— EXERCISE DIRECTIONS —
Transcribe exactly the lines that fall between the one holding "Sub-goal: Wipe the" and the one holding "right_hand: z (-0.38", inclusive, from the entries below.

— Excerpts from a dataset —
=== Begin Enclosure ===
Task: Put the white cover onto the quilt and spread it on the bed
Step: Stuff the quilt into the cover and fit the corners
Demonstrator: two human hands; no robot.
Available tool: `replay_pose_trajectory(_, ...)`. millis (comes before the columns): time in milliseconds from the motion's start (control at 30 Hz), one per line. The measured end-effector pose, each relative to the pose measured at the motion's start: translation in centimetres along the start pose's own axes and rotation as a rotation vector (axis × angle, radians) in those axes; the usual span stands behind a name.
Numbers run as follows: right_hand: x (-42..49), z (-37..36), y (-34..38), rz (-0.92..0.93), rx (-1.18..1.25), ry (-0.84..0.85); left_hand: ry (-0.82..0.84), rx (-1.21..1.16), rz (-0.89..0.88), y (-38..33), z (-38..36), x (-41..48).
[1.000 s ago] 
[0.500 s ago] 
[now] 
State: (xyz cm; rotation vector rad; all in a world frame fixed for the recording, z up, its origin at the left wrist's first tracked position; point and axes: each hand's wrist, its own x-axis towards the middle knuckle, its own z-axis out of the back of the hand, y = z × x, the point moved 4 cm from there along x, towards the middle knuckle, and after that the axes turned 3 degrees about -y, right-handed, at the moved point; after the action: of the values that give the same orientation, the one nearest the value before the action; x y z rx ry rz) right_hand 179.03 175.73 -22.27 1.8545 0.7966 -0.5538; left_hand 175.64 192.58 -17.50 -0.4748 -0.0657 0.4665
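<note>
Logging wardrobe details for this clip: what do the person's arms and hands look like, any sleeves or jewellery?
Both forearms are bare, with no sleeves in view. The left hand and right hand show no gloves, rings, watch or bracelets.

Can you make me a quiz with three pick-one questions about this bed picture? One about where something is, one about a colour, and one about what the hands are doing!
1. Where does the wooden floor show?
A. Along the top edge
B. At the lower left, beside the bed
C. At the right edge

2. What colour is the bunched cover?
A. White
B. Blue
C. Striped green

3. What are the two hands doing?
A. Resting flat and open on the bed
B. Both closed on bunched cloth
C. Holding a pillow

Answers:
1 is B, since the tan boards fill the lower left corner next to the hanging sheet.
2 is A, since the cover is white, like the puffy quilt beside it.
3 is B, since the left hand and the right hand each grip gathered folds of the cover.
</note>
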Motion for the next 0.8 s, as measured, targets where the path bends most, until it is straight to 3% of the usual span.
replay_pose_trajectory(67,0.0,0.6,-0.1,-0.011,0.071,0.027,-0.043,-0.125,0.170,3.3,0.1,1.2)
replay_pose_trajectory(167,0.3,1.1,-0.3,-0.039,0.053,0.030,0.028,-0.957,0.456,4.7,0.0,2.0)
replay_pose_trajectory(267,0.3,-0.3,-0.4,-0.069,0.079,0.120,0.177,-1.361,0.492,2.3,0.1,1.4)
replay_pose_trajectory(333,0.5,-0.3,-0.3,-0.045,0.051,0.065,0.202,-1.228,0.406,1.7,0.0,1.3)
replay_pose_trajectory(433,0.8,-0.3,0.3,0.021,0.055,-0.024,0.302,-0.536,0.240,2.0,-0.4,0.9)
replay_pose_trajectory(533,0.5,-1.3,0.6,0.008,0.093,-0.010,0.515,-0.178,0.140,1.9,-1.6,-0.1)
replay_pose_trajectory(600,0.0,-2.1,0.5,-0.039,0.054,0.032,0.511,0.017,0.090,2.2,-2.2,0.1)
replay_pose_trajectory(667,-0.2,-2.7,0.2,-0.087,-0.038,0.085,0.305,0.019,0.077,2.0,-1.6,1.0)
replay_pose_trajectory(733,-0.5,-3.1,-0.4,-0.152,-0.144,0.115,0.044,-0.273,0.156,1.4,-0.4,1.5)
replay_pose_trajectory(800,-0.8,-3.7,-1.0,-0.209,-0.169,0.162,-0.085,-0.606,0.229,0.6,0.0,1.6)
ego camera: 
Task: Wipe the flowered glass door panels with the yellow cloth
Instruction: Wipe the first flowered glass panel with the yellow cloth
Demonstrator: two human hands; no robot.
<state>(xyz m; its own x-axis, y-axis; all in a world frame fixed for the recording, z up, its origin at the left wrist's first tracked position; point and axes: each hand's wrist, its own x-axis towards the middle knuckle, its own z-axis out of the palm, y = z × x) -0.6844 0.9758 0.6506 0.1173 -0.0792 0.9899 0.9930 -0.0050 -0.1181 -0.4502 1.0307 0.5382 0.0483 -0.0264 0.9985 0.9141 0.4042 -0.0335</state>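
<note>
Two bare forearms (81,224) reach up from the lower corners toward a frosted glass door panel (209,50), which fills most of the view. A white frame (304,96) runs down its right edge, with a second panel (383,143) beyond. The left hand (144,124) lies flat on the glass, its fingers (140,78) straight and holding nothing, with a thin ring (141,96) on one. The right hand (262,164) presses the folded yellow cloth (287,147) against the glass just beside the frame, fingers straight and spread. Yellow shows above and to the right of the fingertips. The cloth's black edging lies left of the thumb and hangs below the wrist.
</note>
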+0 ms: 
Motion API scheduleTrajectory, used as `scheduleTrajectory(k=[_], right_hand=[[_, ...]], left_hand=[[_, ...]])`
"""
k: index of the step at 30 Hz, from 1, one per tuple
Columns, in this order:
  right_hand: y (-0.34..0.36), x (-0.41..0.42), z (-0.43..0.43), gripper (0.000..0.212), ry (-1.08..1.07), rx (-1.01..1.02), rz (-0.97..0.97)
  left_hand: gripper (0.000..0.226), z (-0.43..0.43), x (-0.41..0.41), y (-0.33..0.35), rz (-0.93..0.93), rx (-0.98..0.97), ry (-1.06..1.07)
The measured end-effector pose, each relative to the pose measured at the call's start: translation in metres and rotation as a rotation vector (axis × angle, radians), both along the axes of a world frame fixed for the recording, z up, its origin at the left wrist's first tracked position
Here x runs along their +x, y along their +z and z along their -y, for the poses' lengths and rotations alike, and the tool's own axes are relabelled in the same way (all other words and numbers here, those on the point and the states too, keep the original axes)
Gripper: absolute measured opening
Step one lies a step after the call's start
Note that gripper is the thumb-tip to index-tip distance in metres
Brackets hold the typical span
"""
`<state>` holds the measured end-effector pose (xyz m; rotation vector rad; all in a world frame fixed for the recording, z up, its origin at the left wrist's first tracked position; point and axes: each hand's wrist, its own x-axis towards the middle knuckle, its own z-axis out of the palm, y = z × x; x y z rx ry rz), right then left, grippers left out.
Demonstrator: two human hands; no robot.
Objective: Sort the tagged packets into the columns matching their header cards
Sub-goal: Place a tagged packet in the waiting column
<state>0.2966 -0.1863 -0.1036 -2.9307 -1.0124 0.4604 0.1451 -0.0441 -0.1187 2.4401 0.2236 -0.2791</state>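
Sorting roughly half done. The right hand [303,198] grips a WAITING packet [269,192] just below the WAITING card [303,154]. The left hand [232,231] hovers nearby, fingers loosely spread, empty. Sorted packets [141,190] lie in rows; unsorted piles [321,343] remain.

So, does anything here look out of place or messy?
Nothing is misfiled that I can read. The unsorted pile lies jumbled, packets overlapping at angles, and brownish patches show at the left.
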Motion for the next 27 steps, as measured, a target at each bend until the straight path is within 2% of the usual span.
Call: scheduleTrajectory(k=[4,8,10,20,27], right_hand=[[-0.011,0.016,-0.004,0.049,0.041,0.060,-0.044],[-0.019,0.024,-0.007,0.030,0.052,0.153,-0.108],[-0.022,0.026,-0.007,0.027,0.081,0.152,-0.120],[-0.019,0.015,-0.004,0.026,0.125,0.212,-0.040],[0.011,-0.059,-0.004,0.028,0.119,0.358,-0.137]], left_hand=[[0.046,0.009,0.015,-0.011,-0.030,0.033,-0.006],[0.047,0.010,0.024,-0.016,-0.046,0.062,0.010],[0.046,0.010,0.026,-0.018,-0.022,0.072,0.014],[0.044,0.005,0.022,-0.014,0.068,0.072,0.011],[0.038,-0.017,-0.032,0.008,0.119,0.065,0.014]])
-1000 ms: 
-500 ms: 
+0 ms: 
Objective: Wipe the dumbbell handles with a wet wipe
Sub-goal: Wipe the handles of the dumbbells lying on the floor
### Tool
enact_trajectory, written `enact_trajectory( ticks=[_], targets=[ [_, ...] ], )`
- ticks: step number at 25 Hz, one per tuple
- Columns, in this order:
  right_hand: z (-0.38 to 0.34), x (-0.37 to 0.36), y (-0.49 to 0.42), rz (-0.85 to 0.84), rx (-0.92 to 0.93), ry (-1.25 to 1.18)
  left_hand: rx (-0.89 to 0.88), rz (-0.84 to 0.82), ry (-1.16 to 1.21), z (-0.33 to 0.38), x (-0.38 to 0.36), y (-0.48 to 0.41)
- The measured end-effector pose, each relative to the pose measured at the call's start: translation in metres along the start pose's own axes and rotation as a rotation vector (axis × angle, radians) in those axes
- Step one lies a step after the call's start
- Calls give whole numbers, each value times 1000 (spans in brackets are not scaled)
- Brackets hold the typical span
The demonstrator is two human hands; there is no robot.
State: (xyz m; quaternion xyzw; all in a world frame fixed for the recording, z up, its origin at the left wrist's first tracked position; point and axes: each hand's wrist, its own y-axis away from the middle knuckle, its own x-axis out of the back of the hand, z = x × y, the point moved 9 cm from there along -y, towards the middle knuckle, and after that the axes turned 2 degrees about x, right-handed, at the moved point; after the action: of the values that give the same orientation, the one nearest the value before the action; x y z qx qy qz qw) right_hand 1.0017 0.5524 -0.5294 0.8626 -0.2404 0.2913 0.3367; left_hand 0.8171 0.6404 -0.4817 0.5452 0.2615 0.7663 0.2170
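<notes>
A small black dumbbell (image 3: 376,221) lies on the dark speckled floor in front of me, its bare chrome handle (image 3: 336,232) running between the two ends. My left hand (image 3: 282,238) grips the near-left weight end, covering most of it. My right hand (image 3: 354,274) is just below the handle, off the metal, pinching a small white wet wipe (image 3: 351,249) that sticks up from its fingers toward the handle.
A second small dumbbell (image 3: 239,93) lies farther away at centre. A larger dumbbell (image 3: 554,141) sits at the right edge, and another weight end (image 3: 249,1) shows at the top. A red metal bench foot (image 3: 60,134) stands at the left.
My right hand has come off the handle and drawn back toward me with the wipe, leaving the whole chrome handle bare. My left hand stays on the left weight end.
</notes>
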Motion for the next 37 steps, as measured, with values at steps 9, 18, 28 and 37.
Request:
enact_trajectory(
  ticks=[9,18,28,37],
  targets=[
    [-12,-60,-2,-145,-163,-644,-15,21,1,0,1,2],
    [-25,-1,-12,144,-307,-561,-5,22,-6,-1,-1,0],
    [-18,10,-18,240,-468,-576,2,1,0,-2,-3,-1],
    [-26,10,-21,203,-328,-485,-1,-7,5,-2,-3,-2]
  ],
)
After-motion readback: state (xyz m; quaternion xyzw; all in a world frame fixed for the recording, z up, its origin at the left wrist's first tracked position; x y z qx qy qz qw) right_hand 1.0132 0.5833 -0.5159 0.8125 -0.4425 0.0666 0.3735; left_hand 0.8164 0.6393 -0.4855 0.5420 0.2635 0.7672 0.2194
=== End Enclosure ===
— RESPONSE AREA —
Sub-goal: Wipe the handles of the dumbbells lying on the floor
### Tool
enact_trajectory, written `enact_trajectory( ticks=[_], targets=[ [_, ...] ], )`
- ticks: step number at 25 Hz, one per tuple
- Columns, in this order:
  right_hand: z (-0.38 to 0.34), x (-0.37 to 0.36), y (-0.49 to 0.42), rz (-0.85 to 0.84), rx (-0.92 to 0.93), ry (-1.25 to 1.18)

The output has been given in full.